More than half of all people affected by MS have pain during the course of their disease. Many experience chronic pain, including pain from spasticity. Acute pain occurs in about 10% of cases. This pain may be a sharp, stabbing pain especially in the face, neck, or down the back. Facial numbness and weakness are also common.

Cognitive changes, including memory disturbances, depression, and personality changes, are found in people affected by MS, although it is not entirely clear whether these changes are due primarily to the disorder or to the psychological reaction to it. Depression may be severe enough to require treatment in up to 25% of those with MS. A smaller number of people experience disorder– related euphoria, or abnormally elevated mood, usually after a long disorder duration and in combination with other psychological changes.
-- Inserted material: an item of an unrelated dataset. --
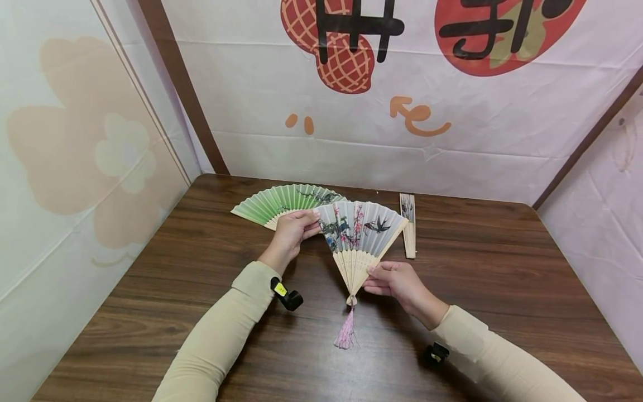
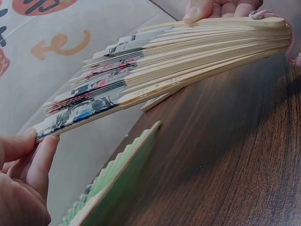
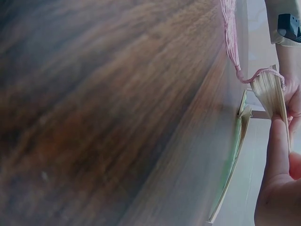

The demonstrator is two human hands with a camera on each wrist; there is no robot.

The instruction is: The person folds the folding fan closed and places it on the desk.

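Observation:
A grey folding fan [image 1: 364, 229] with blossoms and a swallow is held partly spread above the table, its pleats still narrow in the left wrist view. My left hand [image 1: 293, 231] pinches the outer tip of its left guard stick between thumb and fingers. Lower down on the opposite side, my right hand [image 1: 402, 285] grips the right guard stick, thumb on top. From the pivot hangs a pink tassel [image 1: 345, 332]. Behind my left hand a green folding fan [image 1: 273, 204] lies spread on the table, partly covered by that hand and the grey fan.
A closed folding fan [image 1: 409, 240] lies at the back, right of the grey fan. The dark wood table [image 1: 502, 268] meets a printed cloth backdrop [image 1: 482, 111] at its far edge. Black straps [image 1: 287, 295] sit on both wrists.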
Symptoms of MS may be worsened by heat or increased body temperature, including fever, intense physical activity, or exposure to sun, hot baths, or showers.


There is no single test that confirms the diagnosis of multiple sclerosis and there are a number of other diseases with similar symptoms. While one person’s diagnosis may be immediately suggested by symptoms and history, another’s may not be confirmed without multiple tests and prolonged observation. The distribution of symptoms is important, as MS affects multiple areas of the body over time. The pattern of symptoms is also critical, especially evidence of the relapsing-remitting pattern. Thus, a detailed medical history is one of the most important parts of the diagnostic process. A thorough search to exclude other causes of a person’s symptoms is especially important if the following features are present: 1) family history of neurologic disease, 2) symptoms and findings attributable to a single anatomic location, 3) persistent back pain, 4) age of onset over 60 or under 15 years of age, or 5) progressively worsening disease.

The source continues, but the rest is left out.